VIMS

GCA Coastal Wetlands Scholarship Award Recipients

Award Recipients in 2015


Xuan Chen
, a Ph.D. student at Louisiana State University, will study floating marshes in Louisiana. These are a globally rare and unique type of wetland; they play important ecological functions but suffer many types of disturbances such as multiple plant invasions in Louisiana. Chen will use ants as bio-indicators to study how the successive invasive woody plants affect the floating marsh ecosystem. This research will provide valuable information for both basic (niche theory, metacommunity) and applied (invasive management, habitat monitoring) wetland ecology studies.

Mary Jane Carmichael, a Ph.D. student at Wake Forest University, will study methane flux from wetlands. Currently, knowledge regarding the role of wetland vegetation in methane flux to the atmosphere is constrained to live vegetation. A pilot study conducted in August 2014 indicated that dead vegetation (standing snags) may be an important unrecognized source of the atmospheric flux of this potent greenhouse gas. Carmichael will conduct an expanded study to investigate this phenomenon and quantitatively determine the role of standing dead vegetation in the atmospheric flux of methane from wetlands.

Robert Kyle Derby, a Master's student at the University of Maryland, will also be studying methane. He will collect methane emission data from two brackish marshes in Maryland during the summer of 2015 and compare these data to the output of a previously untested computerized model that estimates brackish tidal wetland methane emissions. This study will determine if this model works for this type of brackish tidal wetland system, so that wetland restoration professionals could then use it instead of costly monitoring to estimate wetland methane emissions in carbon crediting projects.

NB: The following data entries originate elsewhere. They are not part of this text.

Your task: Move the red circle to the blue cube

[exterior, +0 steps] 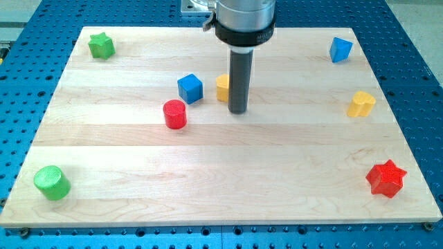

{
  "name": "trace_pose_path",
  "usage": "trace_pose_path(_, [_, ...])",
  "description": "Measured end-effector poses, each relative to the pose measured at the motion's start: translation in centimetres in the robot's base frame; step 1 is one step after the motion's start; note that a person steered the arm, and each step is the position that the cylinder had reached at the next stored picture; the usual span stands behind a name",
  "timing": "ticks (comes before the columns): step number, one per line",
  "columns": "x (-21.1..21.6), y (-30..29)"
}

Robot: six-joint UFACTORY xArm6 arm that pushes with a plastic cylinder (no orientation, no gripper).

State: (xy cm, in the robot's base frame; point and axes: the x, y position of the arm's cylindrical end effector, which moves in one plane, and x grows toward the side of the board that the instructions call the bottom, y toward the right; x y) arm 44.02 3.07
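Note:
The red circle (175,114), a short red cylinder, stands on the wooden board left of centre. The blue cube (190,88) sits just above and to the right of it, a small gap between them. My tip (238,111) rests on the board to the right of both, about level with the red circle. The rod partly hides a yellow block (222,88) that sits right of the blue cube.
A green star (101,45) lies at top left and a green cylinder (52,182) at bottom left. Another blue block (340,49) is at top right, a yellow heart-like block (360,104) at the right, a red star (385,178) at bottom right.

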Motion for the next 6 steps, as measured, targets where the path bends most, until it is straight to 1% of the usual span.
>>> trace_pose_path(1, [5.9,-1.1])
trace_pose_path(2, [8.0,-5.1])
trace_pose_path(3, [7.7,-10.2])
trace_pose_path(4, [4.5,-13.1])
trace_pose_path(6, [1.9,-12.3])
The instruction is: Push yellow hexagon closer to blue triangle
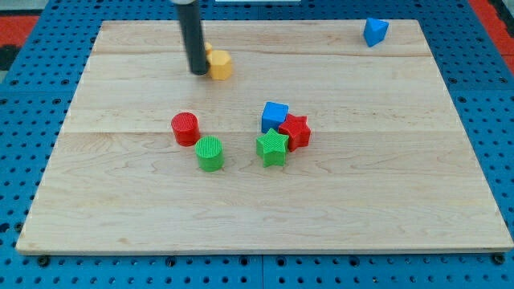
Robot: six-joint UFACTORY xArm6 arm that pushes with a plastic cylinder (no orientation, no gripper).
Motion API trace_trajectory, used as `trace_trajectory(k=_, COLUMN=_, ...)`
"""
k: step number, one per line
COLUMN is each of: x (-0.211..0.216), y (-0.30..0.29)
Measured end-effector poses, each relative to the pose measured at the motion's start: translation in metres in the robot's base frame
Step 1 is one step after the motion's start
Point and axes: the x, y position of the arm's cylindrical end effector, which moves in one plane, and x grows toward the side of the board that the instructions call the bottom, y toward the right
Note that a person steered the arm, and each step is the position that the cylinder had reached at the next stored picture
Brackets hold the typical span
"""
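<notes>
progress: early | my tip [198, 72] touches yellow hexagon [219, 65] on its view-left side | blue triangle [374, 31] well apart at surface [385, 201] top right | no jaws, rod only | left: whole rightward push

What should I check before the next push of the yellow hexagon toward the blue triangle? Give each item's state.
1. My tip sits at the view's left side of the yellow hexagon, opposite the target: ok.
2. Tip touching the hexagon: cannot tell; they look adjacent.
3. Blue triangle in view, on the board near the view's top right corner: ok.
4. Path between hexagon and triangle free of blocks: ok.
5. A second yellow piece shows behind the rod; its shape: cannot tell.
6. Triangle close to the board's edge, so overshoot risk: not ok.
</notes>
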Motion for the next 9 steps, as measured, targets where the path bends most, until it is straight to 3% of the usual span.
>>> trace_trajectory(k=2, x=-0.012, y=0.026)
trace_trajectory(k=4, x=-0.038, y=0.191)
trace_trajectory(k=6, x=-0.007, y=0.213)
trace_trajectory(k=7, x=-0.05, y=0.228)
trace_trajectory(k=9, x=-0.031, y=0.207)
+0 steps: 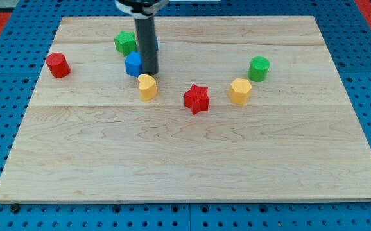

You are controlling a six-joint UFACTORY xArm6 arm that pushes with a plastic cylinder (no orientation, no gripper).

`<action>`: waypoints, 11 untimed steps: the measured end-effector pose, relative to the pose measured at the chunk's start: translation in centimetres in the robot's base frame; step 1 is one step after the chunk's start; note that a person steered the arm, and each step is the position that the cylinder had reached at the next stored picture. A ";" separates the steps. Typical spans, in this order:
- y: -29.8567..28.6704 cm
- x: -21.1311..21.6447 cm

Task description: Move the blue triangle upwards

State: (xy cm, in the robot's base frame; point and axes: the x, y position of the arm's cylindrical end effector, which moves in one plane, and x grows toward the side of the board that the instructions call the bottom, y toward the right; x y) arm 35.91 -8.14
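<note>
My tip (149, 73) rests on the board (185, 160) in its upper left part. A blue block (133, 64) sits right against the tip's left side; the rod hides part of it, so I cannot make out its shape. A sliver of a second blue block (156, 44) shows at the rod's right edge, higher up and mostly hidden. I cannot tell which of the two is the triangle. A yellow block (147, 86) lies just below the tip.
A green block (125, 42) sits above the blue one, left of the rod. A red cylinder (58, 65) is near the left edge. A red star (197, 98), a yellow hexagon (240, 91) and a green cylinder (258, 68) lie to the right.
</note>
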 end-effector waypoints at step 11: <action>1.9 -11.4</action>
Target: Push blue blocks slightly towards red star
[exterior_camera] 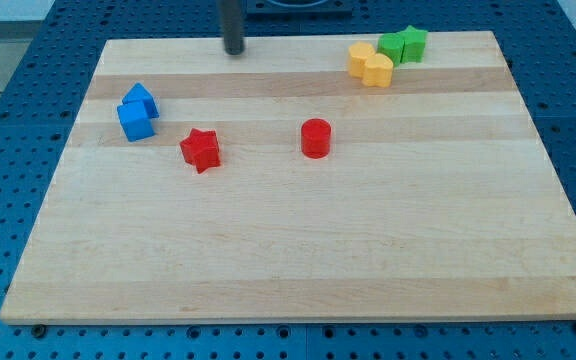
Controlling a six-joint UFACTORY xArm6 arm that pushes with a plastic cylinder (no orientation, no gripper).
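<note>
Two blue blocks sit together at the view's left: a blue cube (135,122) and a second blue block (141,99) touching it just above. The red star (200,150) lies to their lower right, a short gap away. My tip (234,50) rests on the board near the view's top edge, well above and to the right of the blue blocks and the red star, touching no block.
A red cylinder (315,137) stands right of the star. Two yellow blocks (370,64) and two green blocks (404,45) cluster at the view's top right. The wooden board (298,250) lies on a blue perforated table.
</note>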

Matthew Abbot, a Ph.D. student at the University of Mississippi, will study mycorrhizal carnivorous plants. Despite the longstanding assumption that mycorrhizal associations would be redundant to prey consumption in carnivorous plants, new research has revealed that many carnivorous plants are in fact mycorrhizal. Why these associations exist remains unexplained. He will examine how fire stimulated changes in resource availability regulate root colonization to test the hypothesis that carnivory reduces N limitation after fire, while mycorrhizae reduces P, K, Mg, Mn limitation in the absence of fire.

Vanessa Constant, a Ph.D. student at Oregon State University, will study sea level changes in Oregon coast salt marshes. Occurring along an elevation gradient, Oregon coast salt marshes have the potential to be a model system in which to evaluate how variable sea level rise (SLR) influences coastal resilience. Salt marshes are essential for coastal protection, dissipating wave energy, stabilizing sediment, and increasing intertidal elevation and size. Despite this, Oregon coastal marshes remain largely unstudied. Her goal is to determine how SLR will impact these marshes and their coastal protective services.